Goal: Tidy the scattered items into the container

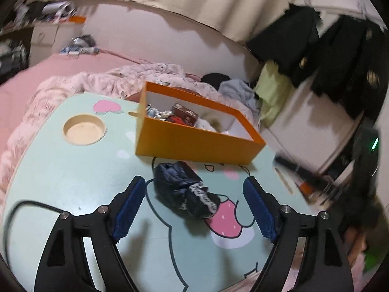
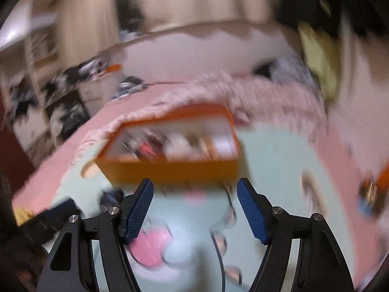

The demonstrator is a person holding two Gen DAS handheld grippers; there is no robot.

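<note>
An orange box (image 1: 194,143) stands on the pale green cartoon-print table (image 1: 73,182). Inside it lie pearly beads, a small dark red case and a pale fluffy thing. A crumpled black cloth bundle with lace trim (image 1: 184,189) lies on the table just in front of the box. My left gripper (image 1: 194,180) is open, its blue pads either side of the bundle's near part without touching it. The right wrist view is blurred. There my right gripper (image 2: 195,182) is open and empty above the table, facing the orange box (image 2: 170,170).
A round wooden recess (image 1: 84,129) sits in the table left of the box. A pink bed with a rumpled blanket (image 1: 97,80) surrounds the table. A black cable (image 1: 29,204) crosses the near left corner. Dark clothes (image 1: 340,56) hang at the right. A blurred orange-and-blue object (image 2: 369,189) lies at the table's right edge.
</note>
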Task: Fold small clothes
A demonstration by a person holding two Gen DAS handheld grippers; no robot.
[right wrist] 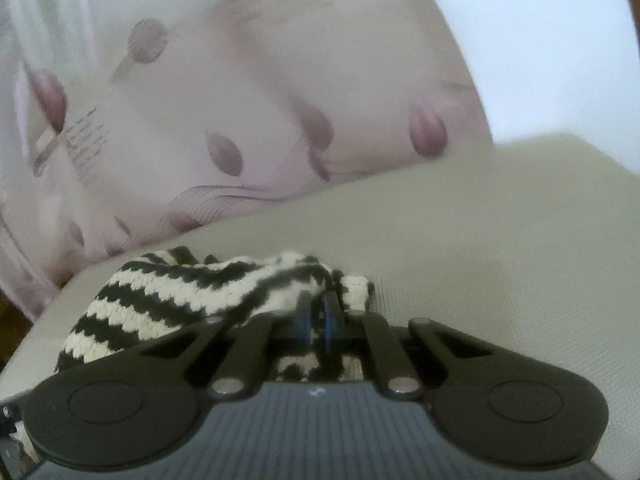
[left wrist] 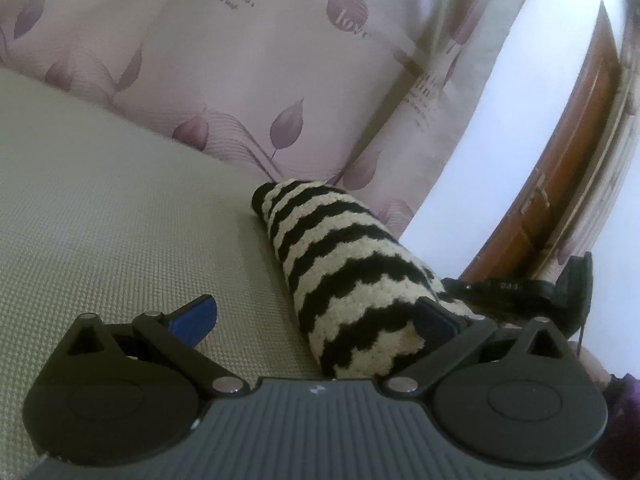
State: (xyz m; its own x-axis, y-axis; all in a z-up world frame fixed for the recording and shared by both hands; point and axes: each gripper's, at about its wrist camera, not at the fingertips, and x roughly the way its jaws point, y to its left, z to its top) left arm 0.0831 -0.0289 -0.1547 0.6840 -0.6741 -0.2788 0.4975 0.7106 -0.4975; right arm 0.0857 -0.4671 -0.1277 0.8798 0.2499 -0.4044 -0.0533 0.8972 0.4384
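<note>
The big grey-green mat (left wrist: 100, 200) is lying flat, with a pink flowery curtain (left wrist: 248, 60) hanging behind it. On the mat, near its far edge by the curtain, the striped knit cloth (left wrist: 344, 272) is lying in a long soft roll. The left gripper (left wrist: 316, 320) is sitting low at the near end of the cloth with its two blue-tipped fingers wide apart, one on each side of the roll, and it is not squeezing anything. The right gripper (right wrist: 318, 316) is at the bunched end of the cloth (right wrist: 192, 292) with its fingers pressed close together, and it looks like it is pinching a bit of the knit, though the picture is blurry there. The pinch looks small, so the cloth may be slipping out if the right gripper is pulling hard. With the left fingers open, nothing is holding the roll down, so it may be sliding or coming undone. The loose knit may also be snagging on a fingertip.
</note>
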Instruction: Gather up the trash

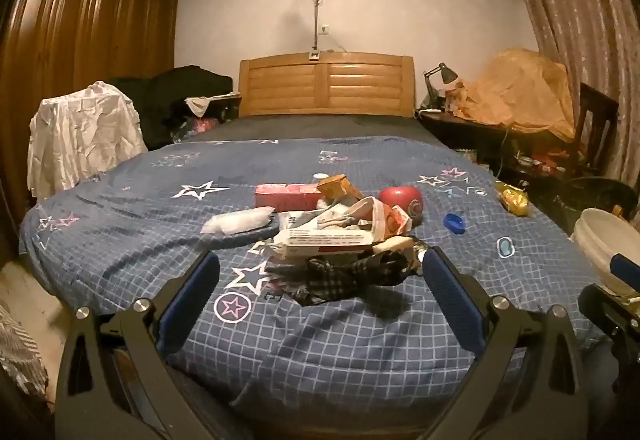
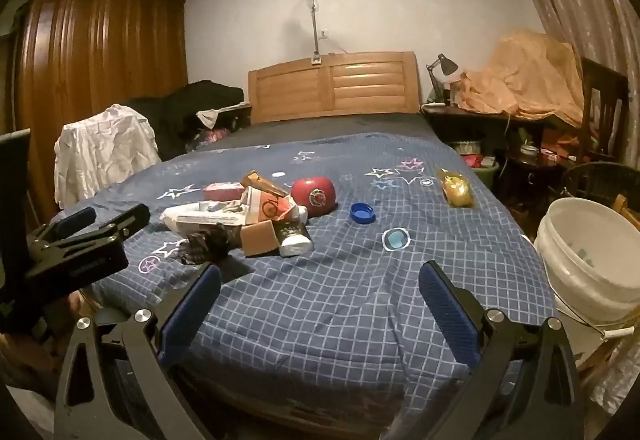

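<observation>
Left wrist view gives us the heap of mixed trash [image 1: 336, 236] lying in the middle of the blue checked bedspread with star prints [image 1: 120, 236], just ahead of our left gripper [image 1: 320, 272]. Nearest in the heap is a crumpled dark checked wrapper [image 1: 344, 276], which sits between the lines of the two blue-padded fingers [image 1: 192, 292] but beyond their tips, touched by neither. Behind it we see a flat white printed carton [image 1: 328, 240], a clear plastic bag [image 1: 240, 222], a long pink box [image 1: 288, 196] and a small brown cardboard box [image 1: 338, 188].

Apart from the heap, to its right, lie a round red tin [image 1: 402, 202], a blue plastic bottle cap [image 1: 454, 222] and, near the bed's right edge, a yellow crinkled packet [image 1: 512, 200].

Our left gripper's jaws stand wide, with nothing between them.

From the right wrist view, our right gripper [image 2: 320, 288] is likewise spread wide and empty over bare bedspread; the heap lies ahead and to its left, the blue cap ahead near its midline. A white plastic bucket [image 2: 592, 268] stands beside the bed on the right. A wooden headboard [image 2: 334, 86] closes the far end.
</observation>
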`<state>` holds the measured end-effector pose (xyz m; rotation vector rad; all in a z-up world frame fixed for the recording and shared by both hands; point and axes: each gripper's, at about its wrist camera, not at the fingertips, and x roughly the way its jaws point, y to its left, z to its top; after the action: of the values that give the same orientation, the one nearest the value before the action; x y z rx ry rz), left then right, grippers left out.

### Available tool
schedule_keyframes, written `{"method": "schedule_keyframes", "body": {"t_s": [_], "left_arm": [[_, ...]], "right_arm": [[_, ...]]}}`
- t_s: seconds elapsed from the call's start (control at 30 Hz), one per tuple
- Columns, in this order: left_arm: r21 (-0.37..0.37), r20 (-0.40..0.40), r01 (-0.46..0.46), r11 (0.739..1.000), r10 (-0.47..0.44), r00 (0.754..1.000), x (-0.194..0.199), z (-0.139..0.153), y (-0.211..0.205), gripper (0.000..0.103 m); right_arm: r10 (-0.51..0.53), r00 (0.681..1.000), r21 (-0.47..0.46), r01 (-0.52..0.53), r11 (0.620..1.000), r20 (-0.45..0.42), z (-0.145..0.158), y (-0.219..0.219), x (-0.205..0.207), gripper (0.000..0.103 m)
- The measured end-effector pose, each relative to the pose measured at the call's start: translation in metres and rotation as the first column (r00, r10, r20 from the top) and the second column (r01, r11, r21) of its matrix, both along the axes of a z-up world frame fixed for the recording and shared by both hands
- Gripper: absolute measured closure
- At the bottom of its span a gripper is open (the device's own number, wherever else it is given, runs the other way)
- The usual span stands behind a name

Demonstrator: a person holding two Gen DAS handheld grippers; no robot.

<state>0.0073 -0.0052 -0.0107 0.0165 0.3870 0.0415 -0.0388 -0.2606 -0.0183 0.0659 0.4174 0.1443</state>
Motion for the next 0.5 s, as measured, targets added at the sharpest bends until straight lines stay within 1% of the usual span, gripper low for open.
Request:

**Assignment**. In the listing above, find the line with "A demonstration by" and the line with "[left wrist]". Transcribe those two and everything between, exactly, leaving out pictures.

**Response below**.
A demonstration by a person holding two Gen DAS handheld grippers; no robot.
[right wrist] 
[left wrist] 

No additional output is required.